Article by Luke Lekishon, research by Abdi Mohammed Ali ,Edited by Nadia Muthoni
When you hear the term Down syndrome, what comes to mind? Most of us imagine that it is a complex condition which only experts can understand, but this is not the case. Down syndrome is a genetic condition that arises when an individual has an extra copy of chromosome 21 (Trisomy 21). Normally, an individual has 46 chromosomes. Each parent donates 23. When an individual inherits an extra chromosome, making a total of 47, this is what causes down syndrome.
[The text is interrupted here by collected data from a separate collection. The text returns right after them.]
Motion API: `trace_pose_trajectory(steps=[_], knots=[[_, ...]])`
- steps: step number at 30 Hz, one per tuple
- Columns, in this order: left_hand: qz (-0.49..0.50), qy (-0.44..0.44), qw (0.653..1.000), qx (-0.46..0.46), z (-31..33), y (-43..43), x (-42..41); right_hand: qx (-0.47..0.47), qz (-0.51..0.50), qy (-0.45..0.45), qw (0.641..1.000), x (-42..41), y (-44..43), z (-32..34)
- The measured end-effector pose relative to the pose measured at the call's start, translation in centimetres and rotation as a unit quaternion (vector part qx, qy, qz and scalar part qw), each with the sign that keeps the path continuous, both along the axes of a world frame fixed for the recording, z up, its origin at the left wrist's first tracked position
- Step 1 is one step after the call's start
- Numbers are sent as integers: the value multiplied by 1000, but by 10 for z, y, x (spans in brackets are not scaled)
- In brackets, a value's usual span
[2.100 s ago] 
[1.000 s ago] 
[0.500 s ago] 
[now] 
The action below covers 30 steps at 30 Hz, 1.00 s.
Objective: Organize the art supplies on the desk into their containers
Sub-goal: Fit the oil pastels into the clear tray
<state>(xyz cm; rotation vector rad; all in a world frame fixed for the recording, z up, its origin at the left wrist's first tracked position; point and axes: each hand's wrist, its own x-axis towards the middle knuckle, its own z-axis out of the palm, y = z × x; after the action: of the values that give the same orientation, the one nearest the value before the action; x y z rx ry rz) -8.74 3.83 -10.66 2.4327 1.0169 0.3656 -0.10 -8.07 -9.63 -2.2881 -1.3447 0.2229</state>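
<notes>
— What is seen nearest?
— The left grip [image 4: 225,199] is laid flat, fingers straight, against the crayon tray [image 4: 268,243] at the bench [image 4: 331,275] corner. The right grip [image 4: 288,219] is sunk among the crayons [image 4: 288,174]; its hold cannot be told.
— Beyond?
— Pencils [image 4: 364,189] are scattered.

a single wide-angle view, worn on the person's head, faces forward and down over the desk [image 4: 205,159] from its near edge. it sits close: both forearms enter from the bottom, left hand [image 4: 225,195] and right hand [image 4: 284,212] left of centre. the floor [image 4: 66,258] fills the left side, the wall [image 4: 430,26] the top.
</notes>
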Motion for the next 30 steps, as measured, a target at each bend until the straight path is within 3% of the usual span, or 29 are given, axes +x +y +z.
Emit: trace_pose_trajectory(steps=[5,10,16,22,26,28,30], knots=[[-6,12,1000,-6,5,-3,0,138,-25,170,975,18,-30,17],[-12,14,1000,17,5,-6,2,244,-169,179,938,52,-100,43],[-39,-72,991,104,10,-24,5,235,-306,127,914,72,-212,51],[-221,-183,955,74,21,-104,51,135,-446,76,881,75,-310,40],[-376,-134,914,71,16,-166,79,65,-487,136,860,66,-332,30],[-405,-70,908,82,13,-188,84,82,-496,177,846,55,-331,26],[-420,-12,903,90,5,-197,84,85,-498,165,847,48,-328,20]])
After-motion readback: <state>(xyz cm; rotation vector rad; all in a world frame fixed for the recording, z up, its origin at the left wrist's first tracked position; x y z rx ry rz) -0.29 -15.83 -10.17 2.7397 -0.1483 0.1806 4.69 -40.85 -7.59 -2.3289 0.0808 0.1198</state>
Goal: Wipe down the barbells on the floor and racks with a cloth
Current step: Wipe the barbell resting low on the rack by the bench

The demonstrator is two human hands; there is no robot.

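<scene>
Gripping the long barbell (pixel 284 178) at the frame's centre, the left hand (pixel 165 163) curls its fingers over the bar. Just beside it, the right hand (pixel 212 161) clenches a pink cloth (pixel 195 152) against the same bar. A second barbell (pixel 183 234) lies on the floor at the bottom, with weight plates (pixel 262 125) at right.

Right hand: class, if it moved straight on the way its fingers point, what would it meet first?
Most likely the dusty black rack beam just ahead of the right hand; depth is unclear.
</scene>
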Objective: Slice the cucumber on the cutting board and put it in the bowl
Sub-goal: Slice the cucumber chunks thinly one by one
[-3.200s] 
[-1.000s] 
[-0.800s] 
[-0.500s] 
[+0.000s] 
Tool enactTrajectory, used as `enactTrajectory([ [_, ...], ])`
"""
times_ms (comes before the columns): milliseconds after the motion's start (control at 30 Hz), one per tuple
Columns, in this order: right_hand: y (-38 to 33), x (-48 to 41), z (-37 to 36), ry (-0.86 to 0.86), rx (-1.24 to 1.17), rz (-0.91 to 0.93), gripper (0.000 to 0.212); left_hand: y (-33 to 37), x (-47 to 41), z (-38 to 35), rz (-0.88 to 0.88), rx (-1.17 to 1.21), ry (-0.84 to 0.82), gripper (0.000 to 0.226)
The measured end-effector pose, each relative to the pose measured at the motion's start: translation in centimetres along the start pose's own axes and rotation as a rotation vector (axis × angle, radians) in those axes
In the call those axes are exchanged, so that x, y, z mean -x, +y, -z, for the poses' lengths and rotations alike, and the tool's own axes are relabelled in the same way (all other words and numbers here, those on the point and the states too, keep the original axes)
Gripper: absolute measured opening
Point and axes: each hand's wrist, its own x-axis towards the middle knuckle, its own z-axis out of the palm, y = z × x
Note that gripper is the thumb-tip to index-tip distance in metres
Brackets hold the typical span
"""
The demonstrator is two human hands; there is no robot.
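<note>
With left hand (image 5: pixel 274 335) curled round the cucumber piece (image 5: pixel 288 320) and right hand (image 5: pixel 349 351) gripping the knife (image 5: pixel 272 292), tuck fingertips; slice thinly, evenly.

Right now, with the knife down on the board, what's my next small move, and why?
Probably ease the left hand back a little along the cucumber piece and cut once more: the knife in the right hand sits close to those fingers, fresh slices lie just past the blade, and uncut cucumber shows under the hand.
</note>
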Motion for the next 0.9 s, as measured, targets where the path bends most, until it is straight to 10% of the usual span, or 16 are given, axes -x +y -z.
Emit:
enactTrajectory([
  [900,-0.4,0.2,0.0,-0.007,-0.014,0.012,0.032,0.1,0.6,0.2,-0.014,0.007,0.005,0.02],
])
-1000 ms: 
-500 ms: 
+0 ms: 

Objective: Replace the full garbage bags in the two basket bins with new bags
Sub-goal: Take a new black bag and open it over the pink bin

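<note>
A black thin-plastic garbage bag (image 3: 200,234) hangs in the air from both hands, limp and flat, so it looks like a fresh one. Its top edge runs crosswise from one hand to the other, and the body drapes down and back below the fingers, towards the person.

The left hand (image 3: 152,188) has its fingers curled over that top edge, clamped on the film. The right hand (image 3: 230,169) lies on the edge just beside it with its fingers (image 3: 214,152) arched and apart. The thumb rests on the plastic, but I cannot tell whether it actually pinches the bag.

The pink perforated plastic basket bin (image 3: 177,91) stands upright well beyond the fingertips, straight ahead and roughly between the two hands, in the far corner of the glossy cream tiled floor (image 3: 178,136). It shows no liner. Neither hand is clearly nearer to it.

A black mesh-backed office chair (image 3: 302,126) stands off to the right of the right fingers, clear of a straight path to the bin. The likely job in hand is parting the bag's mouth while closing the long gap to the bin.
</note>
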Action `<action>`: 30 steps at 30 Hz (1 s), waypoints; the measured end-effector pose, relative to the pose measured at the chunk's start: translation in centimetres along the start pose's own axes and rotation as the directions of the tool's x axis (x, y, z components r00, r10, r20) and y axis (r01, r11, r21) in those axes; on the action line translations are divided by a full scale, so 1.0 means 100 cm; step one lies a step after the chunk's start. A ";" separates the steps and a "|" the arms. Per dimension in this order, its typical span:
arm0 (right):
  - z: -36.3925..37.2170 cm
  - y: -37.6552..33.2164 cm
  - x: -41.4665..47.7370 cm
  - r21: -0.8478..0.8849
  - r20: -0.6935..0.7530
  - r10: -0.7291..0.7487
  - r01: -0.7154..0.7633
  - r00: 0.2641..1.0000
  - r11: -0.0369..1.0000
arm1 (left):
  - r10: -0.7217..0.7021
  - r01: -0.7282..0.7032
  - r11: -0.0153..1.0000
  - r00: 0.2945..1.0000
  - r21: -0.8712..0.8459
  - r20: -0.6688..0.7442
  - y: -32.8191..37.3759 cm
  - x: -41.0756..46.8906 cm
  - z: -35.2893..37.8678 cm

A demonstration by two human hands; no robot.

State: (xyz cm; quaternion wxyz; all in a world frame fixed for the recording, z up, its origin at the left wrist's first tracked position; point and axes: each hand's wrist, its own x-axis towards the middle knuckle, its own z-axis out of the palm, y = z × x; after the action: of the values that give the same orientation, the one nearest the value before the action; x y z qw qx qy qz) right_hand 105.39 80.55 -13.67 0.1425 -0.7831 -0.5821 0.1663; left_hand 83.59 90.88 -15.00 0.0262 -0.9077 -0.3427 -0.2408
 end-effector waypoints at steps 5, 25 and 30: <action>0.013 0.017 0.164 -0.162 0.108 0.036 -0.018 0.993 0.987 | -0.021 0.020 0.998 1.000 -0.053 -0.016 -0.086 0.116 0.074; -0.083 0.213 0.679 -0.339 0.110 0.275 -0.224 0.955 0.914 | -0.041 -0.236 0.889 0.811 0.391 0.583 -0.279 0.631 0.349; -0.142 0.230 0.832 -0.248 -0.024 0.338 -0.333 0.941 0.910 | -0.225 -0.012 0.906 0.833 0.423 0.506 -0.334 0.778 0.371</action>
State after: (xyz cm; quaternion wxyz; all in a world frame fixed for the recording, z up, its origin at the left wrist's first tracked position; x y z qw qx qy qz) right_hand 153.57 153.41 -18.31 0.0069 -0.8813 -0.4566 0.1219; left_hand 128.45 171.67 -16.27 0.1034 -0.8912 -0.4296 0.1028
Down syndrome results in intellectual disability, developmental delays, and physical traits like a flattened facial profile and poor muscle tone. While characteristics vary in intensity from person to person, the following are the specific indicators of Down syndrome: flattened face and nose, small ears/mouth, upward-slanting eyes, and a tongue that tends to stick out; short neck, small head, short stature, and poor muscle tone (hypotonia); a single deep crease across the palm, short fingers, and a space between the first and second toes. Since these symptoms are observable, Down syndrome can be detected at birth.
There are different types of Down syndrome, these are: Trisomy 21, the most common type (occurring in 95% of cases), where every cell has three copies of chromosome 21. There is also Translocation, which occurs when an extra part or whole extra chromosome 21 is present, but it is attached or "translocated" to a different chromosome rather than being separate. Finally, we have Mosaicism, which is the rarest type, where only some cells have an extra chromosome 21, while others have the typical two.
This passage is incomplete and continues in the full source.